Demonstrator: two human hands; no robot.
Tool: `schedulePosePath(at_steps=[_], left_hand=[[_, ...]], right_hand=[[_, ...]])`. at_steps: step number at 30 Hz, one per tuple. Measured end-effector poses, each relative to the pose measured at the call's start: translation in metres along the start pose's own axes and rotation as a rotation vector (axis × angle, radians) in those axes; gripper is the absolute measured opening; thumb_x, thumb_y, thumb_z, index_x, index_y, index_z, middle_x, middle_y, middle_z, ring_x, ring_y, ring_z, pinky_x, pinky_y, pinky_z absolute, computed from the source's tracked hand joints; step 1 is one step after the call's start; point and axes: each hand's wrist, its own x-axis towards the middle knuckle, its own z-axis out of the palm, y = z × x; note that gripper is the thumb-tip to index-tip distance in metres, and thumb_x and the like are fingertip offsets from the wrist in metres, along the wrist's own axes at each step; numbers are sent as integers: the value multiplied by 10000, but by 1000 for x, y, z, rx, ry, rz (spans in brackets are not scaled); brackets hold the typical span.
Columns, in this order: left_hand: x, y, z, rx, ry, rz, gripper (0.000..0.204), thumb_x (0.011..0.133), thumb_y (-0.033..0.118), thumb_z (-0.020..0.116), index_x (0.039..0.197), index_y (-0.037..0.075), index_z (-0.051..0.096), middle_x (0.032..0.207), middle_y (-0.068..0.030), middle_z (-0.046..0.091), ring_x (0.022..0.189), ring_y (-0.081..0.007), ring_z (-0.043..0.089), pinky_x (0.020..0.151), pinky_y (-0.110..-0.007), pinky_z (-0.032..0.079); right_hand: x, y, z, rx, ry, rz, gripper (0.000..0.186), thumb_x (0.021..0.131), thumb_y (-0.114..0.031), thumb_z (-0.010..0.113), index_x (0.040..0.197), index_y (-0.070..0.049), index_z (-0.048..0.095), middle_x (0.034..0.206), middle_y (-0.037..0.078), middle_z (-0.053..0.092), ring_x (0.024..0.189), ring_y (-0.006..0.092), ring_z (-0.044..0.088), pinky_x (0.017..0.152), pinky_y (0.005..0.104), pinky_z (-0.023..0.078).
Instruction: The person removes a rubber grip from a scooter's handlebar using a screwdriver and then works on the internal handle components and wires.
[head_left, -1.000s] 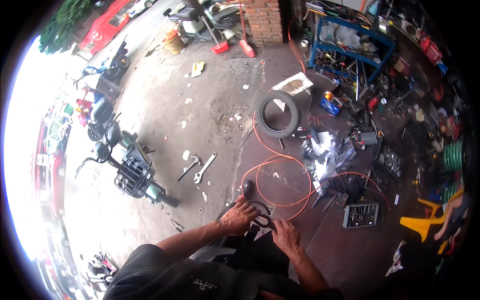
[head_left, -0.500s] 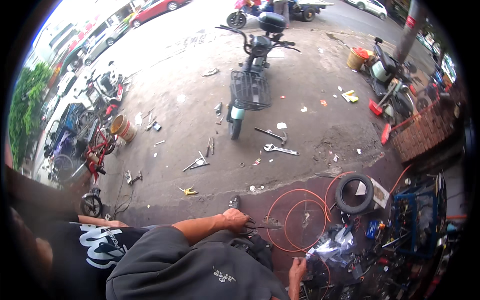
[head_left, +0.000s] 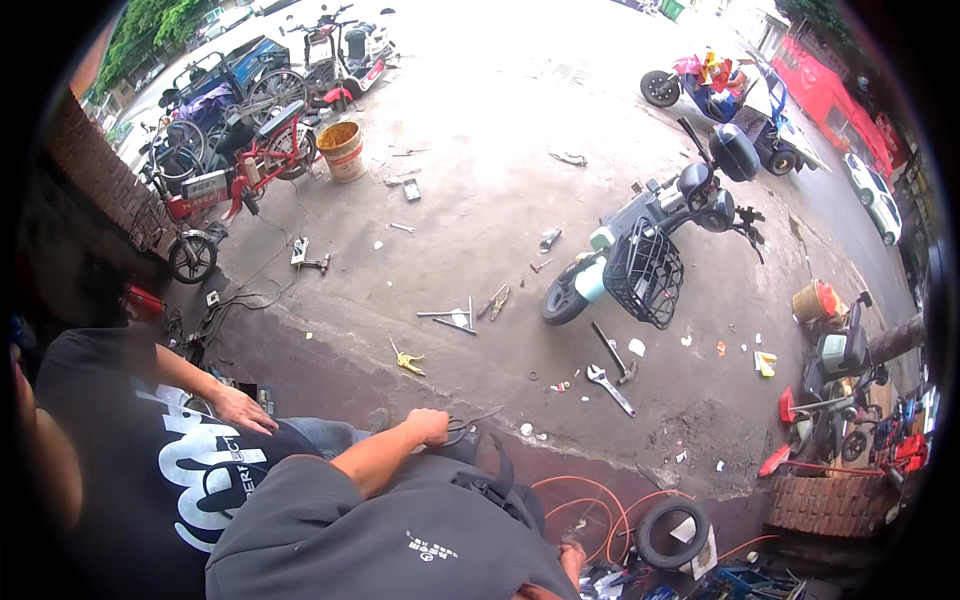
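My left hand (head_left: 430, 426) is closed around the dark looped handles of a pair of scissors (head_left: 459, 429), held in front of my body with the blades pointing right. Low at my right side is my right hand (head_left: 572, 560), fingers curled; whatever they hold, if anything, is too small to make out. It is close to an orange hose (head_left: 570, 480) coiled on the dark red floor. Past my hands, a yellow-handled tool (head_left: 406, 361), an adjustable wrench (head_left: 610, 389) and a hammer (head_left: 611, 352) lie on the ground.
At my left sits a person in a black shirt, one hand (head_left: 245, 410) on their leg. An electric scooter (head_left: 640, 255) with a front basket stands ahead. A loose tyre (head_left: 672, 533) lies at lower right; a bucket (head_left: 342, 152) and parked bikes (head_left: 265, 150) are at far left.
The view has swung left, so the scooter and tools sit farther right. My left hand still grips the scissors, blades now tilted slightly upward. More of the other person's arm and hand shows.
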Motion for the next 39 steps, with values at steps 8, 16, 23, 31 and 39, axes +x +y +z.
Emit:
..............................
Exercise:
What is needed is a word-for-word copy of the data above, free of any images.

Exercise output:
Demonstrator: two human hands; no robot.
Tool: `schedulePosePath(at_steps=[_], left_hand=[[_, ...]], right_hand=[[_, ...]])`. at_steps: step number at 30 Hz, one per tuple. Measured end-effector poses, each relative to the pose measured at the call's start: translation in metres along the start pose's own axes and rotation as a rotation vector (axis × angle, radians) in those axes; gripper is the absolute measured opening; thumb_x, thumb_y, thumb_z, index_x, index_y, index_z, middle_x, middle_y, middle_z, ring_x, ring_y, ring_z, pinky_x, pinky_y, pinky_z absolute, computed from the source's tracked hand joints; step 1 is one step after the call's start; point and axes: each hand's wrist, its own x-axis towards the middle knuckle, its own z-axis out of the palm, y = z × x; note that gripper is the thumb-tip to index-tip distance in metres, and thumb_x and the like are fingertip offsets from the wrist in metres, along the wrist's own axes at each step; numbers are sent as integers: the value multiplied by 10000, but by 1000 for x, y, z, rx, ry, rz (spans in brackets are not scaled); brackets hold the typical span.
Columns, in this order: left_hand: x, y, z, rx, ry, rz, gripper (0.000..0.204), thumb_x (0.011..0.133), thumb_y (-0.033..0.118), thumb_z (-0.020..0.116), index_x (0.039..0.197), index_y (-0.037..0.075), index_z (-0.051..0.096), middle_x (0.032..0.207), middle_y (-0.068..0.030), middle_z (-0.046..0.091), ring_x (0.022..0.189), ring_y (-0.081..0.007), ring_z (-0.043..0.089), pinky_x (0.020..0.151), pinky_y (-0.110..-0.007), pinky_z (-0.032..0.079); right_hand: x, y, z, rx, ry, rz, gripper (0.000..0.186), thumb_x (0.021..0.131), thumb_y (-0.114..0.031), thumb_z (-0.010..0.113), index_x (0.040..0.197), index_y (-0.070..0.049), index_z (-0.048..0.095), middle_x (0.034..0.206), middle_y (-0.037..0.078), middle_z (-0.053..0.092), ring_x (0.024..0.189), ring_y (-0.006..0.092), ring_z (-0.044..0.088), pinky_x (0.017..0.152), pinky_y (0.005..0.104), pinky_z (-0.023..0.078).
Instruction: The person removes a rubber grip from a scooter's handlebar using a screwdriver and then works on the internal handle components and wires.
[head_left, -1.000s] 
[head_left, -0.500s] 
[head_left, +0.000s] 
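My left hand (head_left: 430, 426) is closed around the dark looped handles of a pair of scissors (head_left: 459, 429), held in front of my body with the blades pointing right. Low at my right side is my right hand (head_left: 572, 560), fingers curled; whatever they hold, if anything, is too small to make out. It is close to an orange hose (head_left: 570, 480) coiled on the dark red floor. Past my hands, a yellow-handled tool (head_left: 406, 361), an adjustable wrench (head_left: 610, 389) and a hammer (head_left: 611, 352) lie on the ground.
At my left sits a person in a black shirt, one hand (head_left: 245, 410) on their leg. An electric scooter (head_left: 640, 255) with a front basket stands ahead. A loose tyre (head_left: 672, 533) lies at lower right; a bucket (head_left: 342, 152) and parked bikes (head_left: 265, 150) are at far left.
The view has swung left, so the scooter and tools sit farther right. My left hand still grips the scissors, blades now tilted slightly upward. More of the other person's arm and hand shows.
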Motion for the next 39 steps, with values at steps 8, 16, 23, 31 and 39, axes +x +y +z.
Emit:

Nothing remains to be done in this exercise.